Records drawn from a dataset:
* * * * * * * * *

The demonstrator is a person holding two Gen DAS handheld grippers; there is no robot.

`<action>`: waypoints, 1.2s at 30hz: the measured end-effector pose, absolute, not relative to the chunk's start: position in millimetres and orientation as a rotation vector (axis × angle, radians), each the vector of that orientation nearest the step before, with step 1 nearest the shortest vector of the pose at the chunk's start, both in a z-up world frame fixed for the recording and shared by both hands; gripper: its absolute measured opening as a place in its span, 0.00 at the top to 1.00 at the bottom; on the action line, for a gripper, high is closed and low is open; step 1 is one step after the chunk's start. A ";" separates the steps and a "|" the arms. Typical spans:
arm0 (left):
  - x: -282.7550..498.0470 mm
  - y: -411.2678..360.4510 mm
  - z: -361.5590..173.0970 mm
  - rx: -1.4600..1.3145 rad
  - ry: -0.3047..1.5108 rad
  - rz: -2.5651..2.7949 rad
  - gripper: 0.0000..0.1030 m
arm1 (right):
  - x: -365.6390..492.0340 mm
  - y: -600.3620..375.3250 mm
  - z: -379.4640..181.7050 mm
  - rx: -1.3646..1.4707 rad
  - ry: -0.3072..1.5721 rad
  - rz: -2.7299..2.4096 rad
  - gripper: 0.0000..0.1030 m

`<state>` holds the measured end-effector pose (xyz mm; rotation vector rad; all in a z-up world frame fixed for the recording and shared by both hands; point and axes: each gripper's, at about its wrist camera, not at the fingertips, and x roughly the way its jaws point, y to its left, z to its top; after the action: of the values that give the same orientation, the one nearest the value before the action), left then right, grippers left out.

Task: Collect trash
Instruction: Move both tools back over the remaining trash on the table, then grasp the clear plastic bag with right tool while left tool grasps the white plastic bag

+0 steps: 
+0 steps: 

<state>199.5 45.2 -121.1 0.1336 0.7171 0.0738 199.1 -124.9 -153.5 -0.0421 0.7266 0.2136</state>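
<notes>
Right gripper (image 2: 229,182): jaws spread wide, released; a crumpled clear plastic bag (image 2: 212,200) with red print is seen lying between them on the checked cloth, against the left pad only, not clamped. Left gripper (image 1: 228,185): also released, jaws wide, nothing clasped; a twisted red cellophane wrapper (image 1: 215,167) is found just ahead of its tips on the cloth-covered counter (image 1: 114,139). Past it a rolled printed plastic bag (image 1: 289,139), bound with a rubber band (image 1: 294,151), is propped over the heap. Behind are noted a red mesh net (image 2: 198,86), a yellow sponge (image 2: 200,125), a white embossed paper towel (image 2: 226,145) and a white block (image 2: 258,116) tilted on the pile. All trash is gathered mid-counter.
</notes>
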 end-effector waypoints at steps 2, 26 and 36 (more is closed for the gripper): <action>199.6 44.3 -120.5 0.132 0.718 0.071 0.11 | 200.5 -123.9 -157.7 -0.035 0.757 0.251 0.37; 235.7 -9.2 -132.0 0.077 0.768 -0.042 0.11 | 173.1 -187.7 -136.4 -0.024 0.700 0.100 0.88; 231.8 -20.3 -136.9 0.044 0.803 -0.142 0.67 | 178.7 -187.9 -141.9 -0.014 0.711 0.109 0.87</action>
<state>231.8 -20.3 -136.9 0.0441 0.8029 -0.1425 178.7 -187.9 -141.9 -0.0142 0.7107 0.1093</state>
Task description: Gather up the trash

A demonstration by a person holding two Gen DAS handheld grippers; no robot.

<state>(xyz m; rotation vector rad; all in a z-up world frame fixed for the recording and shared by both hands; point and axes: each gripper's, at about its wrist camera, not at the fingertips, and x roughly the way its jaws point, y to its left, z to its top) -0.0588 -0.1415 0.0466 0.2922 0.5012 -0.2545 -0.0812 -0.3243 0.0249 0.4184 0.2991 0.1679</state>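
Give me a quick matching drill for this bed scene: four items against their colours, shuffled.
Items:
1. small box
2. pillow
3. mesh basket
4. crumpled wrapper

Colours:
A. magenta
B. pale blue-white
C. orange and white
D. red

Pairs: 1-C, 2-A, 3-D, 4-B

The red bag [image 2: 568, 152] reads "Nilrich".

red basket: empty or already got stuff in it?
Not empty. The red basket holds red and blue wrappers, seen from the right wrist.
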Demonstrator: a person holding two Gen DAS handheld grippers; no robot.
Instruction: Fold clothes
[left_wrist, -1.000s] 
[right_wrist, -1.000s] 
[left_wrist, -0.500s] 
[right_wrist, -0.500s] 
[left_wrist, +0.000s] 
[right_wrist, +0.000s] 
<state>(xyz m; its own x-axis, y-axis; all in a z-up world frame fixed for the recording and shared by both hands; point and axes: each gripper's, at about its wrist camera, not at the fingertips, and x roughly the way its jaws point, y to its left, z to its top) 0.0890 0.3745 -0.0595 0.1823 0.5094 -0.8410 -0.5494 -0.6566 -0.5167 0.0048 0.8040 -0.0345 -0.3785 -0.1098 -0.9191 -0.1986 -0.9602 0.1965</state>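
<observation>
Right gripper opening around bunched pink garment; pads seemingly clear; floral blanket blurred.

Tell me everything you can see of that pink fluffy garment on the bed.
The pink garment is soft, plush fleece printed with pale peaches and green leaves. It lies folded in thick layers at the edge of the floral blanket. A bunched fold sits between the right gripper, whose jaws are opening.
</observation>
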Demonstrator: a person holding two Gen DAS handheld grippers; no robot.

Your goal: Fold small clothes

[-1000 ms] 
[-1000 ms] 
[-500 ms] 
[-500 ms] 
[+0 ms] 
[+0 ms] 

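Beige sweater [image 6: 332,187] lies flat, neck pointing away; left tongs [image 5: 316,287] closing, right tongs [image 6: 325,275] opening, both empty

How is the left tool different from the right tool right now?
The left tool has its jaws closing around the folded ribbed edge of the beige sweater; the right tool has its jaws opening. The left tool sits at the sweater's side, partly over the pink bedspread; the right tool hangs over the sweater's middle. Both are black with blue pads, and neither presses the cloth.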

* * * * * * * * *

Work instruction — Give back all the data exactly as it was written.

Answer —
The demonstrator is a person holding two Gen DAS handheld grippers; there is no robot.

`<action>`: waypoints, 1.2s at 30hz: the measured end-effector pose, absolute, not relative to the chunk's start: position in millimetres and orientation as a rotation vector (axis × angle, radians), each the vector of that orientation nearest the step before, with step 1 nearest the shortest vector of the pose at the chunk's start, both in a z-up world frame fixed for the recording and shared by both hands; gripper: its absolute measured opening as a place in its span, 0.00 at the top to 1.00 at the bottom; on the action line, for a gripper, high is closed and low is open; step 1 is one step after the chunk's start. A ";" separates the steps and a "|" the arms. Typical spans:
arm0 (left):
  - x: -282.7550..498.0470 mm
  - y: -411.2678..360.4510 mm
  - z: -361.5590..173.0970 mm
  - rx: -1.4600..1.3145 rad
  - ry: -0.3047..1.5108 rad
  - rz: -2.5651..2.7949 rad
  - gripper: 0.0000..0.1030 m
arm1 (right):
  - x: -365.6390..492.0340 mm
  - y: -600.3620..375.3250 mm
  - z: -379.4640..181.7050 mm
  - rx: -1.3646..1.4707 rad
  - ry: -0.3072..1.5721 rad
  - rz: -2.7299..2.4096 rad
  - gripper: 0.0000..0.1030 m

`<state>` holds the measured end-effector pose (xyz mm; rotation vector rad; all in a z-up world frame fixed for the recording and shared by both hands; point and axes: each gripper's, at about its wrist camera, not at the fingertips, and x roughly the way its jaws point, y to its left, z to its top; after the action: of the values that give the same orientation, the one nearest the value before the action), left then right, grippers left out.

Task: Collect trash
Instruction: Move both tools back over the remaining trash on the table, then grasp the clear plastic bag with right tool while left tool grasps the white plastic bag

+0 steps: 
+0 steps: 

<state>199.5 45.2 -121.1 0.1336 0.7171 0.0738 199.1 -124.9 -153.5 -0.0421 0.7266 0.2136</state>
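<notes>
Right gripper (image 2: 229,182): jaws spread wide, released; a crumpled clear plastic bag (image 2: 212,200) with red print is seen lying between them on the checked cloth, against the left pad only, not clamped. Left gripper (image 1: 228,185): also released, jaws wide, nothing clasped; a twisted red cellophane wrapper (image 1: 215,167) is found just ahead of its tips on the cloth-covered counter (image 1: 114,139). Past it a rolled printed plastic bag (image 1: 289,139), bound with a rubber band (image 1: 294,151), is propped over the heap. Behind are noted a red mesh net (image 2: 198,86), a yellow sponge (image 2: 200,125), a white embossed paper towel (image 2: 226,145) and a white block (image 2: 258,116) tilted on the pile. All trash is gathered mid-counter.
</notes>
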 end-effector waypoints at steps 2, 26 and 36 (more is closed for the gripper): <action>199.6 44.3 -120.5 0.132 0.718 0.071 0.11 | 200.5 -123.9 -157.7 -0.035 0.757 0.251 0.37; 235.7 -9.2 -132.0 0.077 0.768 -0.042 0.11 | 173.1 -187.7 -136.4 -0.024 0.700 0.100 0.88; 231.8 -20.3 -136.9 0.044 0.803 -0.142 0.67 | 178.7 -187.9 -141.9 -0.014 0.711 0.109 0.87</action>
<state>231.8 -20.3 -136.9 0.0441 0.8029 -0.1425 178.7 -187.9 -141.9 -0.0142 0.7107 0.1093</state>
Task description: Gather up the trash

A demonstration by a person holding two Gen DAS handheld grippers; no robot.

<state>(xyz m; rotation vector rad; all in a z-up world frame fixed for the recording and shared by both hands; point and axes: each gripper's, at about its wrist camera, not at the fingertips, and x roughly the way its jaws point, y to its left, z to its top) -0.0588 -0.1415 0.0466 0.2922 0.5012 -0.2545 -0.0812 -0.3243 0.0249 0.4184 0.2991 0.1679</state>
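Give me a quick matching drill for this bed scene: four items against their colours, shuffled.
Items:
1. small box
2. pillow
3. mesh basket
4. crumpled wrapper

Colours:
A. magenta
B. pale blue-white
C. orange and white
D. red

Pairs: 1-C, 2-A, 3-D, 4-B

The red bag [image 2: 568, 152] reads "Nilrich".

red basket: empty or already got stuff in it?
Not empty. The red basket holds red and blue wrappers, seen from the right wrist.
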Demonstrator: a person holding two Gen DAS handheld grippers; no robot.
Instruction: Fold clothes
[left_wrist, -1.000s] 
[right_wrist, -1.000s] 
[left_wrist, -0.500s] 
[right_wrist, -0.500s] 
[left_wrist, +0.000s] 
[right_wrist, +0.000s] 
<state>(xyz m; its own x-axis, y-axis; all in a z-up world frame fixed for the recording and shared by both hands; point and axes: each gripper's, at about its wrist camera, not at the fingertips, and x roughly the way its jaws point, y to its left, z to its top) 0.0890 0.3745 -0.0595 0.1823 0.5094 -0.8410 -0.5494 -0.6566 -0.5167 0.0048 0.8040 -0.0345 -0.3785 -0.1098 -0.9191 -0.1986 -0.9602 0.1965</state>
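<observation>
Right gripper opening around bunched pink garment; pads seemingly clear; floral blanket blurred.

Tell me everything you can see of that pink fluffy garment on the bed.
The pink garment is soft, plush fleece printed with pale peaches and green leaves. It lies folded in thick layers at the edge of the floral blanket. A bunched fold sits between the right gripper, whose jaws are opening.
</observation>
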Demonstrator: a person holding two Gen DAS handheld grippers; no robot.

Your goal: Fold small clothes

[-1000 ms] 
[-1000 ms] 
[-500 ms] 
[-500 ms] 
[+0 ms] 
[+0 ms] 

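Beige sweater [image 6: 332,187] lies flat, neck pointing away; left tongs [image 5: 316,287] closing, right tongs [image 6: 325,275] opening, both empty

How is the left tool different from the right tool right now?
The left tool has its jaws closing around the folded ribbed edge of the beige sweater; the right tool has its jaws opening. The left tool sits at the sweater's side, partly over the pink bedspread; the right tool hangs over the sweater's middle. Both are black with blue pads, and neither presses the cloth.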

There is nothing further to this answer.